II. Morning Dress. The hair in light curls and ringlets: white satin ribband round the head, tied with a bow in the front: bonnet of black velvet, lined with yellow satin ribband, forming a large bow in the front, and behind; one small [from page 182] bow of black ribband on the left side. Petticoat of worked muslin, with a Vandyke scollop at the bottom. Spencer of dark blue cloth, edged with scarlet. Ruff of white lace round the neck. Plain muslin handkerchief. York tan gloves. Purple shoes. Fur muff.
June 1795
The Queen.
[from page 275] A Crape petticoat, spangled with silver, a blue crape drapery, spangled and drawn up with blue bands, and trimmed with black lace and diamonds, with a blue and silver train.

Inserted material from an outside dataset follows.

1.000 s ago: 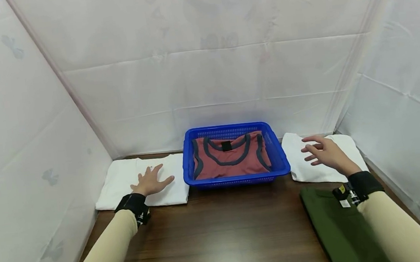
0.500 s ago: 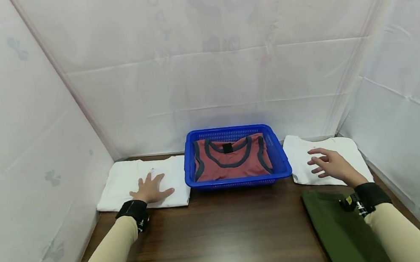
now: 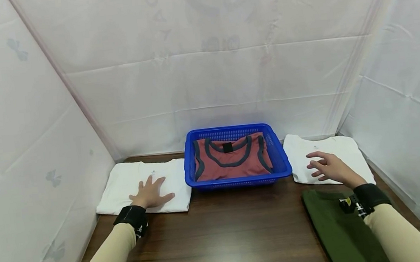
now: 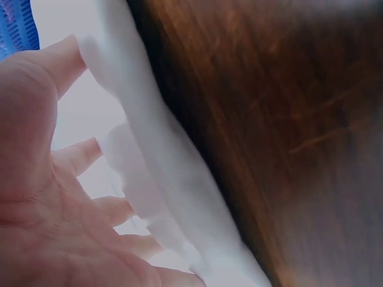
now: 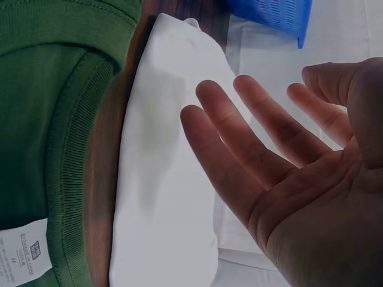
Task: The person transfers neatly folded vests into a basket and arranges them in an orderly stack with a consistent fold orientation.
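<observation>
On the left of the table a folded white shirt [image 3: 121, 185] lies flat, and my left hand [image 3: 150, 193] rests on it with fingers spread. In the left wrist view the fingertips [image 4: 90, 146] meet the white cloth near its front edge. My right hand [image 3: 330, 166] hovers over a second folded white shirt [image 3: 344, 149], fingers loosely bent and holding nothing. The right wrist view shows a gap between those fingers [image 5: 224, 161] and the shirt. Between the two shirts sits a blue basket [image 3: 238, 182] with a folded red shirt [image 3: 229, 169], trimmed in dark grey, inside.
A folded dark green shirt [image 3: 331, 225] lies at the front right of the brown wooden table [image 3: 221, 236], partly under the right forearm. White sheets stand as walls at the back [image 3: 223, 78], left [image 3: 44, 165] and right [image 3: 405, 127].
The left hand has come down onto the left white shirt, and the shirt has shifted slightly towards me. The right hand has drifted a little lower over the right shirt.
</observation>
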The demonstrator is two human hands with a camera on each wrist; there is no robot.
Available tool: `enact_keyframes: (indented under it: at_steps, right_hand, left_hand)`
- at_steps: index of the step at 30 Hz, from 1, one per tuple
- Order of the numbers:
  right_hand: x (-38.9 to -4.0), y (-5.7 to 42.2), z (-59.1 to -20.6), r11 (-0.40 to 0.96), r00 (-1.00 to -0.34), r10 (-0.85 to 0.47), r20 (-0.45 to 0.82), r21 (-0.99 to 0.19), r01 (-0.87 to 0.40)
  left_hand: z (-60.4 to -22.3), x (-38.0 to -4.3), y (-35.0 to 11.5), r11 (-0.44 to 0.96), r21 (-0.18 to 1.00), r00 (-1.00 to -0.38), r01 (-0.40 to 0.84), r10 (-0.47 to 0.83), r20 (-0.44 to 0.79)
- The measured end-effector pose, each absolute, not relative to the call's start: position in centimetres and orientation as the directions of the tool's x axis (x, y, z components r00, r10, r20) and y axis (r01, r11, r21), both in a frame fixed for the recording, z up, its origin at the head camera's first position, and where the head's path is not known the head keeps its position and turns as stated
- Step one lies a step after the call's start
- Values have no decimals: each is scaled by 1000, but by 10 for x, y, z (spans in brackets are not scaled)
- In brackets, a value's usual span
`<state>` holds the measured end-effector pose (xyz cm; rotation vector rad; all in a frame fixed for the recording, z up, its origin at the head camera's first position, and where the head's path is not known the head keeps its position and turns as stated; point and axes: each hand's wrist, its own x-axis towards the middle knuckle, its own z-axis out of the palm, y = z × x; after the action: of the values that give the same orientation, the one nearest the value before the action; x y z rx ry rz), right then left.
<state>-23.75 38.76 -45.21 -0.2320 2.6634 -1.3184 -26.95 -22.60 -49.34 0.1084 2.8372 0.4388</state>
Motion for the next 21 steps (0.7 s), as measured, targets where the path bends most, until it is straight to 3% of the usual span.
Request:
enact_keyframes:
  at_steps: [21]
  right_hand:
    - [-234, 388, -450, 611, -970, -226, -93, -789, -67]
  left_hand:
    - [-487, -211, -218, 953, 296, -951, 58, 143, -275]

The Princess of Wales. Crape richly embroidered with silver laurel, blue and silver belt, a white and silver train with purple embroidered with silver.
The Princess Royal. Crape richly embroidered with green and purple foil, with a spangled crape drapery festooned with laurel, tied up with bunches of silver laurel.
Princess Augusta. Spangled crape with border of blue, and silver embroidered spangled drapery, with blue and silver bands, and festooned with silver laurel.